__Exercise aim__:
Leave out the pictures, and retype the remaining data exactly.

__Data below__:
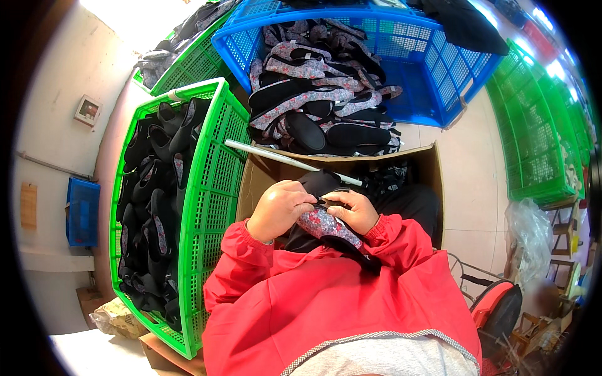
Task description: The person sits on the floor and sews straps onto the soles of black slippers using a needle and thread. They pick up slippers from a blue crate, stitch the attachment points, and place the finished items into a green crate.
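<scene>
Just above my lap I hold a slipper-like shoe (329,227) with a grey and pink floral upper and a black edge. Both hands are at its far end. My left hand (281,208) pinches the rim with thumb and forefinger. My right hand (352,212) grips the same end from the other side, its fingertips close to the left ones. Whatever lies between the fingertips is too small to make out. Beyond my knees an open cardboard box (433,188) holds dark material, and a white pole (269,154) lies across it.
A green crate (213,169) full of black shoes stands at my left. Ahead, a blue crate (448,81) lies with floral shoes (307,94) spilling out. Another green crate (194,62) is behind on the left. Stacked green crates (533,125) and a clear plastic bag (528,238) are on the right.
</scene>
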Motion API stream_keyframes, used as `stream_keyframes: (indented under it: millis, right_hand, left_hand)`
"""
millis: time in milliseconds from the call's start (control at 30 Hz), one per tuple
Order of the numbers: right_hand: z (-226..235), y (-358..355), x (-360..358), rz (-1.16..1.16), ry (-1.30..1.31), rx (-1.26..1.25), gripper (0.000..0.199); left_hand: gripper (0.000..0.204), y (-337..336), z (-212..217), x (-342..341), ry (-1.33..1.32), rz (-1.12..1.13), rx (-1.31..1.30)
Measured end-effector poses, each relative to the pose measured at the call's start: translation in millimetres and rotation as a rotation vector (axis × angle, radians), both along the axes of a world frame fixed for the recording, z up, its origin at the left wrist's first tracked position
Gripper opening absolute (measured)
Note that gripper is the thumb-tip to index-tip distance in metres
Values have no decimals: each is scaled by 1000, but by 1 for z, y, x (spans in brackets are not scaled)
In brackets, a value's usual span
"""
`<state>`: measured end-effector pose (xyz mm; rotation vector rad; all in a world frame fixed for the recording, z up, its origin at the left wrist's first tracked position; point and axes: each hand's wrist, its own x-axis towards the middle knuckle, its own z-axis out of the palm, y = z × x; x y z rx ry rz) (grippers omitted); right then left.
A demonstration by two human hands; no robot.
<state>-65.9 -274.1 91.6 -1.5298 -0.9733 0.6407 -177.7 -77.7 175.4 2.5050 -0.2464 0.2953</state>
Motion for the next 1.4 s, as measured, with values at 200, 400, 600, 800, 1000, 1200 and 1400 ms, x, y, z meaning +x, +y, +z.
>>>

__Task answer__:
Task description: The person sits on the floor and sews straps onto the soles of black slippers using a needle and thread. They pick up slippers from a blue crate, stitch the attachment points, and place the finished items into a green crate.
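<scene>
Just above my lap I hold a slipper-like shoe (329,227) with a grey and pink floral upper and a black edge. Both hands are at its far end. My left hand (281,208) pinches the rim with thumb and forefinger. My right hand (352,212) grips the same end from the other side, its fingertips close to the left ones. Whatever lies between the fingertips is too small to make out. Beyond my knees an open cardboard box (433,188) holds dark material, and a white pole (269,154) lies across it.
A green crate (213,169) full of black shoes stands at my left. Ahead, a blue crate (448,81) lies with floral shoes (307,94) spilling out. Another green crate (194,62) is behind on the left. Stacked green crates (533,125) and a clear plastic bag (528,238) are on the right.
</scene>
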Motion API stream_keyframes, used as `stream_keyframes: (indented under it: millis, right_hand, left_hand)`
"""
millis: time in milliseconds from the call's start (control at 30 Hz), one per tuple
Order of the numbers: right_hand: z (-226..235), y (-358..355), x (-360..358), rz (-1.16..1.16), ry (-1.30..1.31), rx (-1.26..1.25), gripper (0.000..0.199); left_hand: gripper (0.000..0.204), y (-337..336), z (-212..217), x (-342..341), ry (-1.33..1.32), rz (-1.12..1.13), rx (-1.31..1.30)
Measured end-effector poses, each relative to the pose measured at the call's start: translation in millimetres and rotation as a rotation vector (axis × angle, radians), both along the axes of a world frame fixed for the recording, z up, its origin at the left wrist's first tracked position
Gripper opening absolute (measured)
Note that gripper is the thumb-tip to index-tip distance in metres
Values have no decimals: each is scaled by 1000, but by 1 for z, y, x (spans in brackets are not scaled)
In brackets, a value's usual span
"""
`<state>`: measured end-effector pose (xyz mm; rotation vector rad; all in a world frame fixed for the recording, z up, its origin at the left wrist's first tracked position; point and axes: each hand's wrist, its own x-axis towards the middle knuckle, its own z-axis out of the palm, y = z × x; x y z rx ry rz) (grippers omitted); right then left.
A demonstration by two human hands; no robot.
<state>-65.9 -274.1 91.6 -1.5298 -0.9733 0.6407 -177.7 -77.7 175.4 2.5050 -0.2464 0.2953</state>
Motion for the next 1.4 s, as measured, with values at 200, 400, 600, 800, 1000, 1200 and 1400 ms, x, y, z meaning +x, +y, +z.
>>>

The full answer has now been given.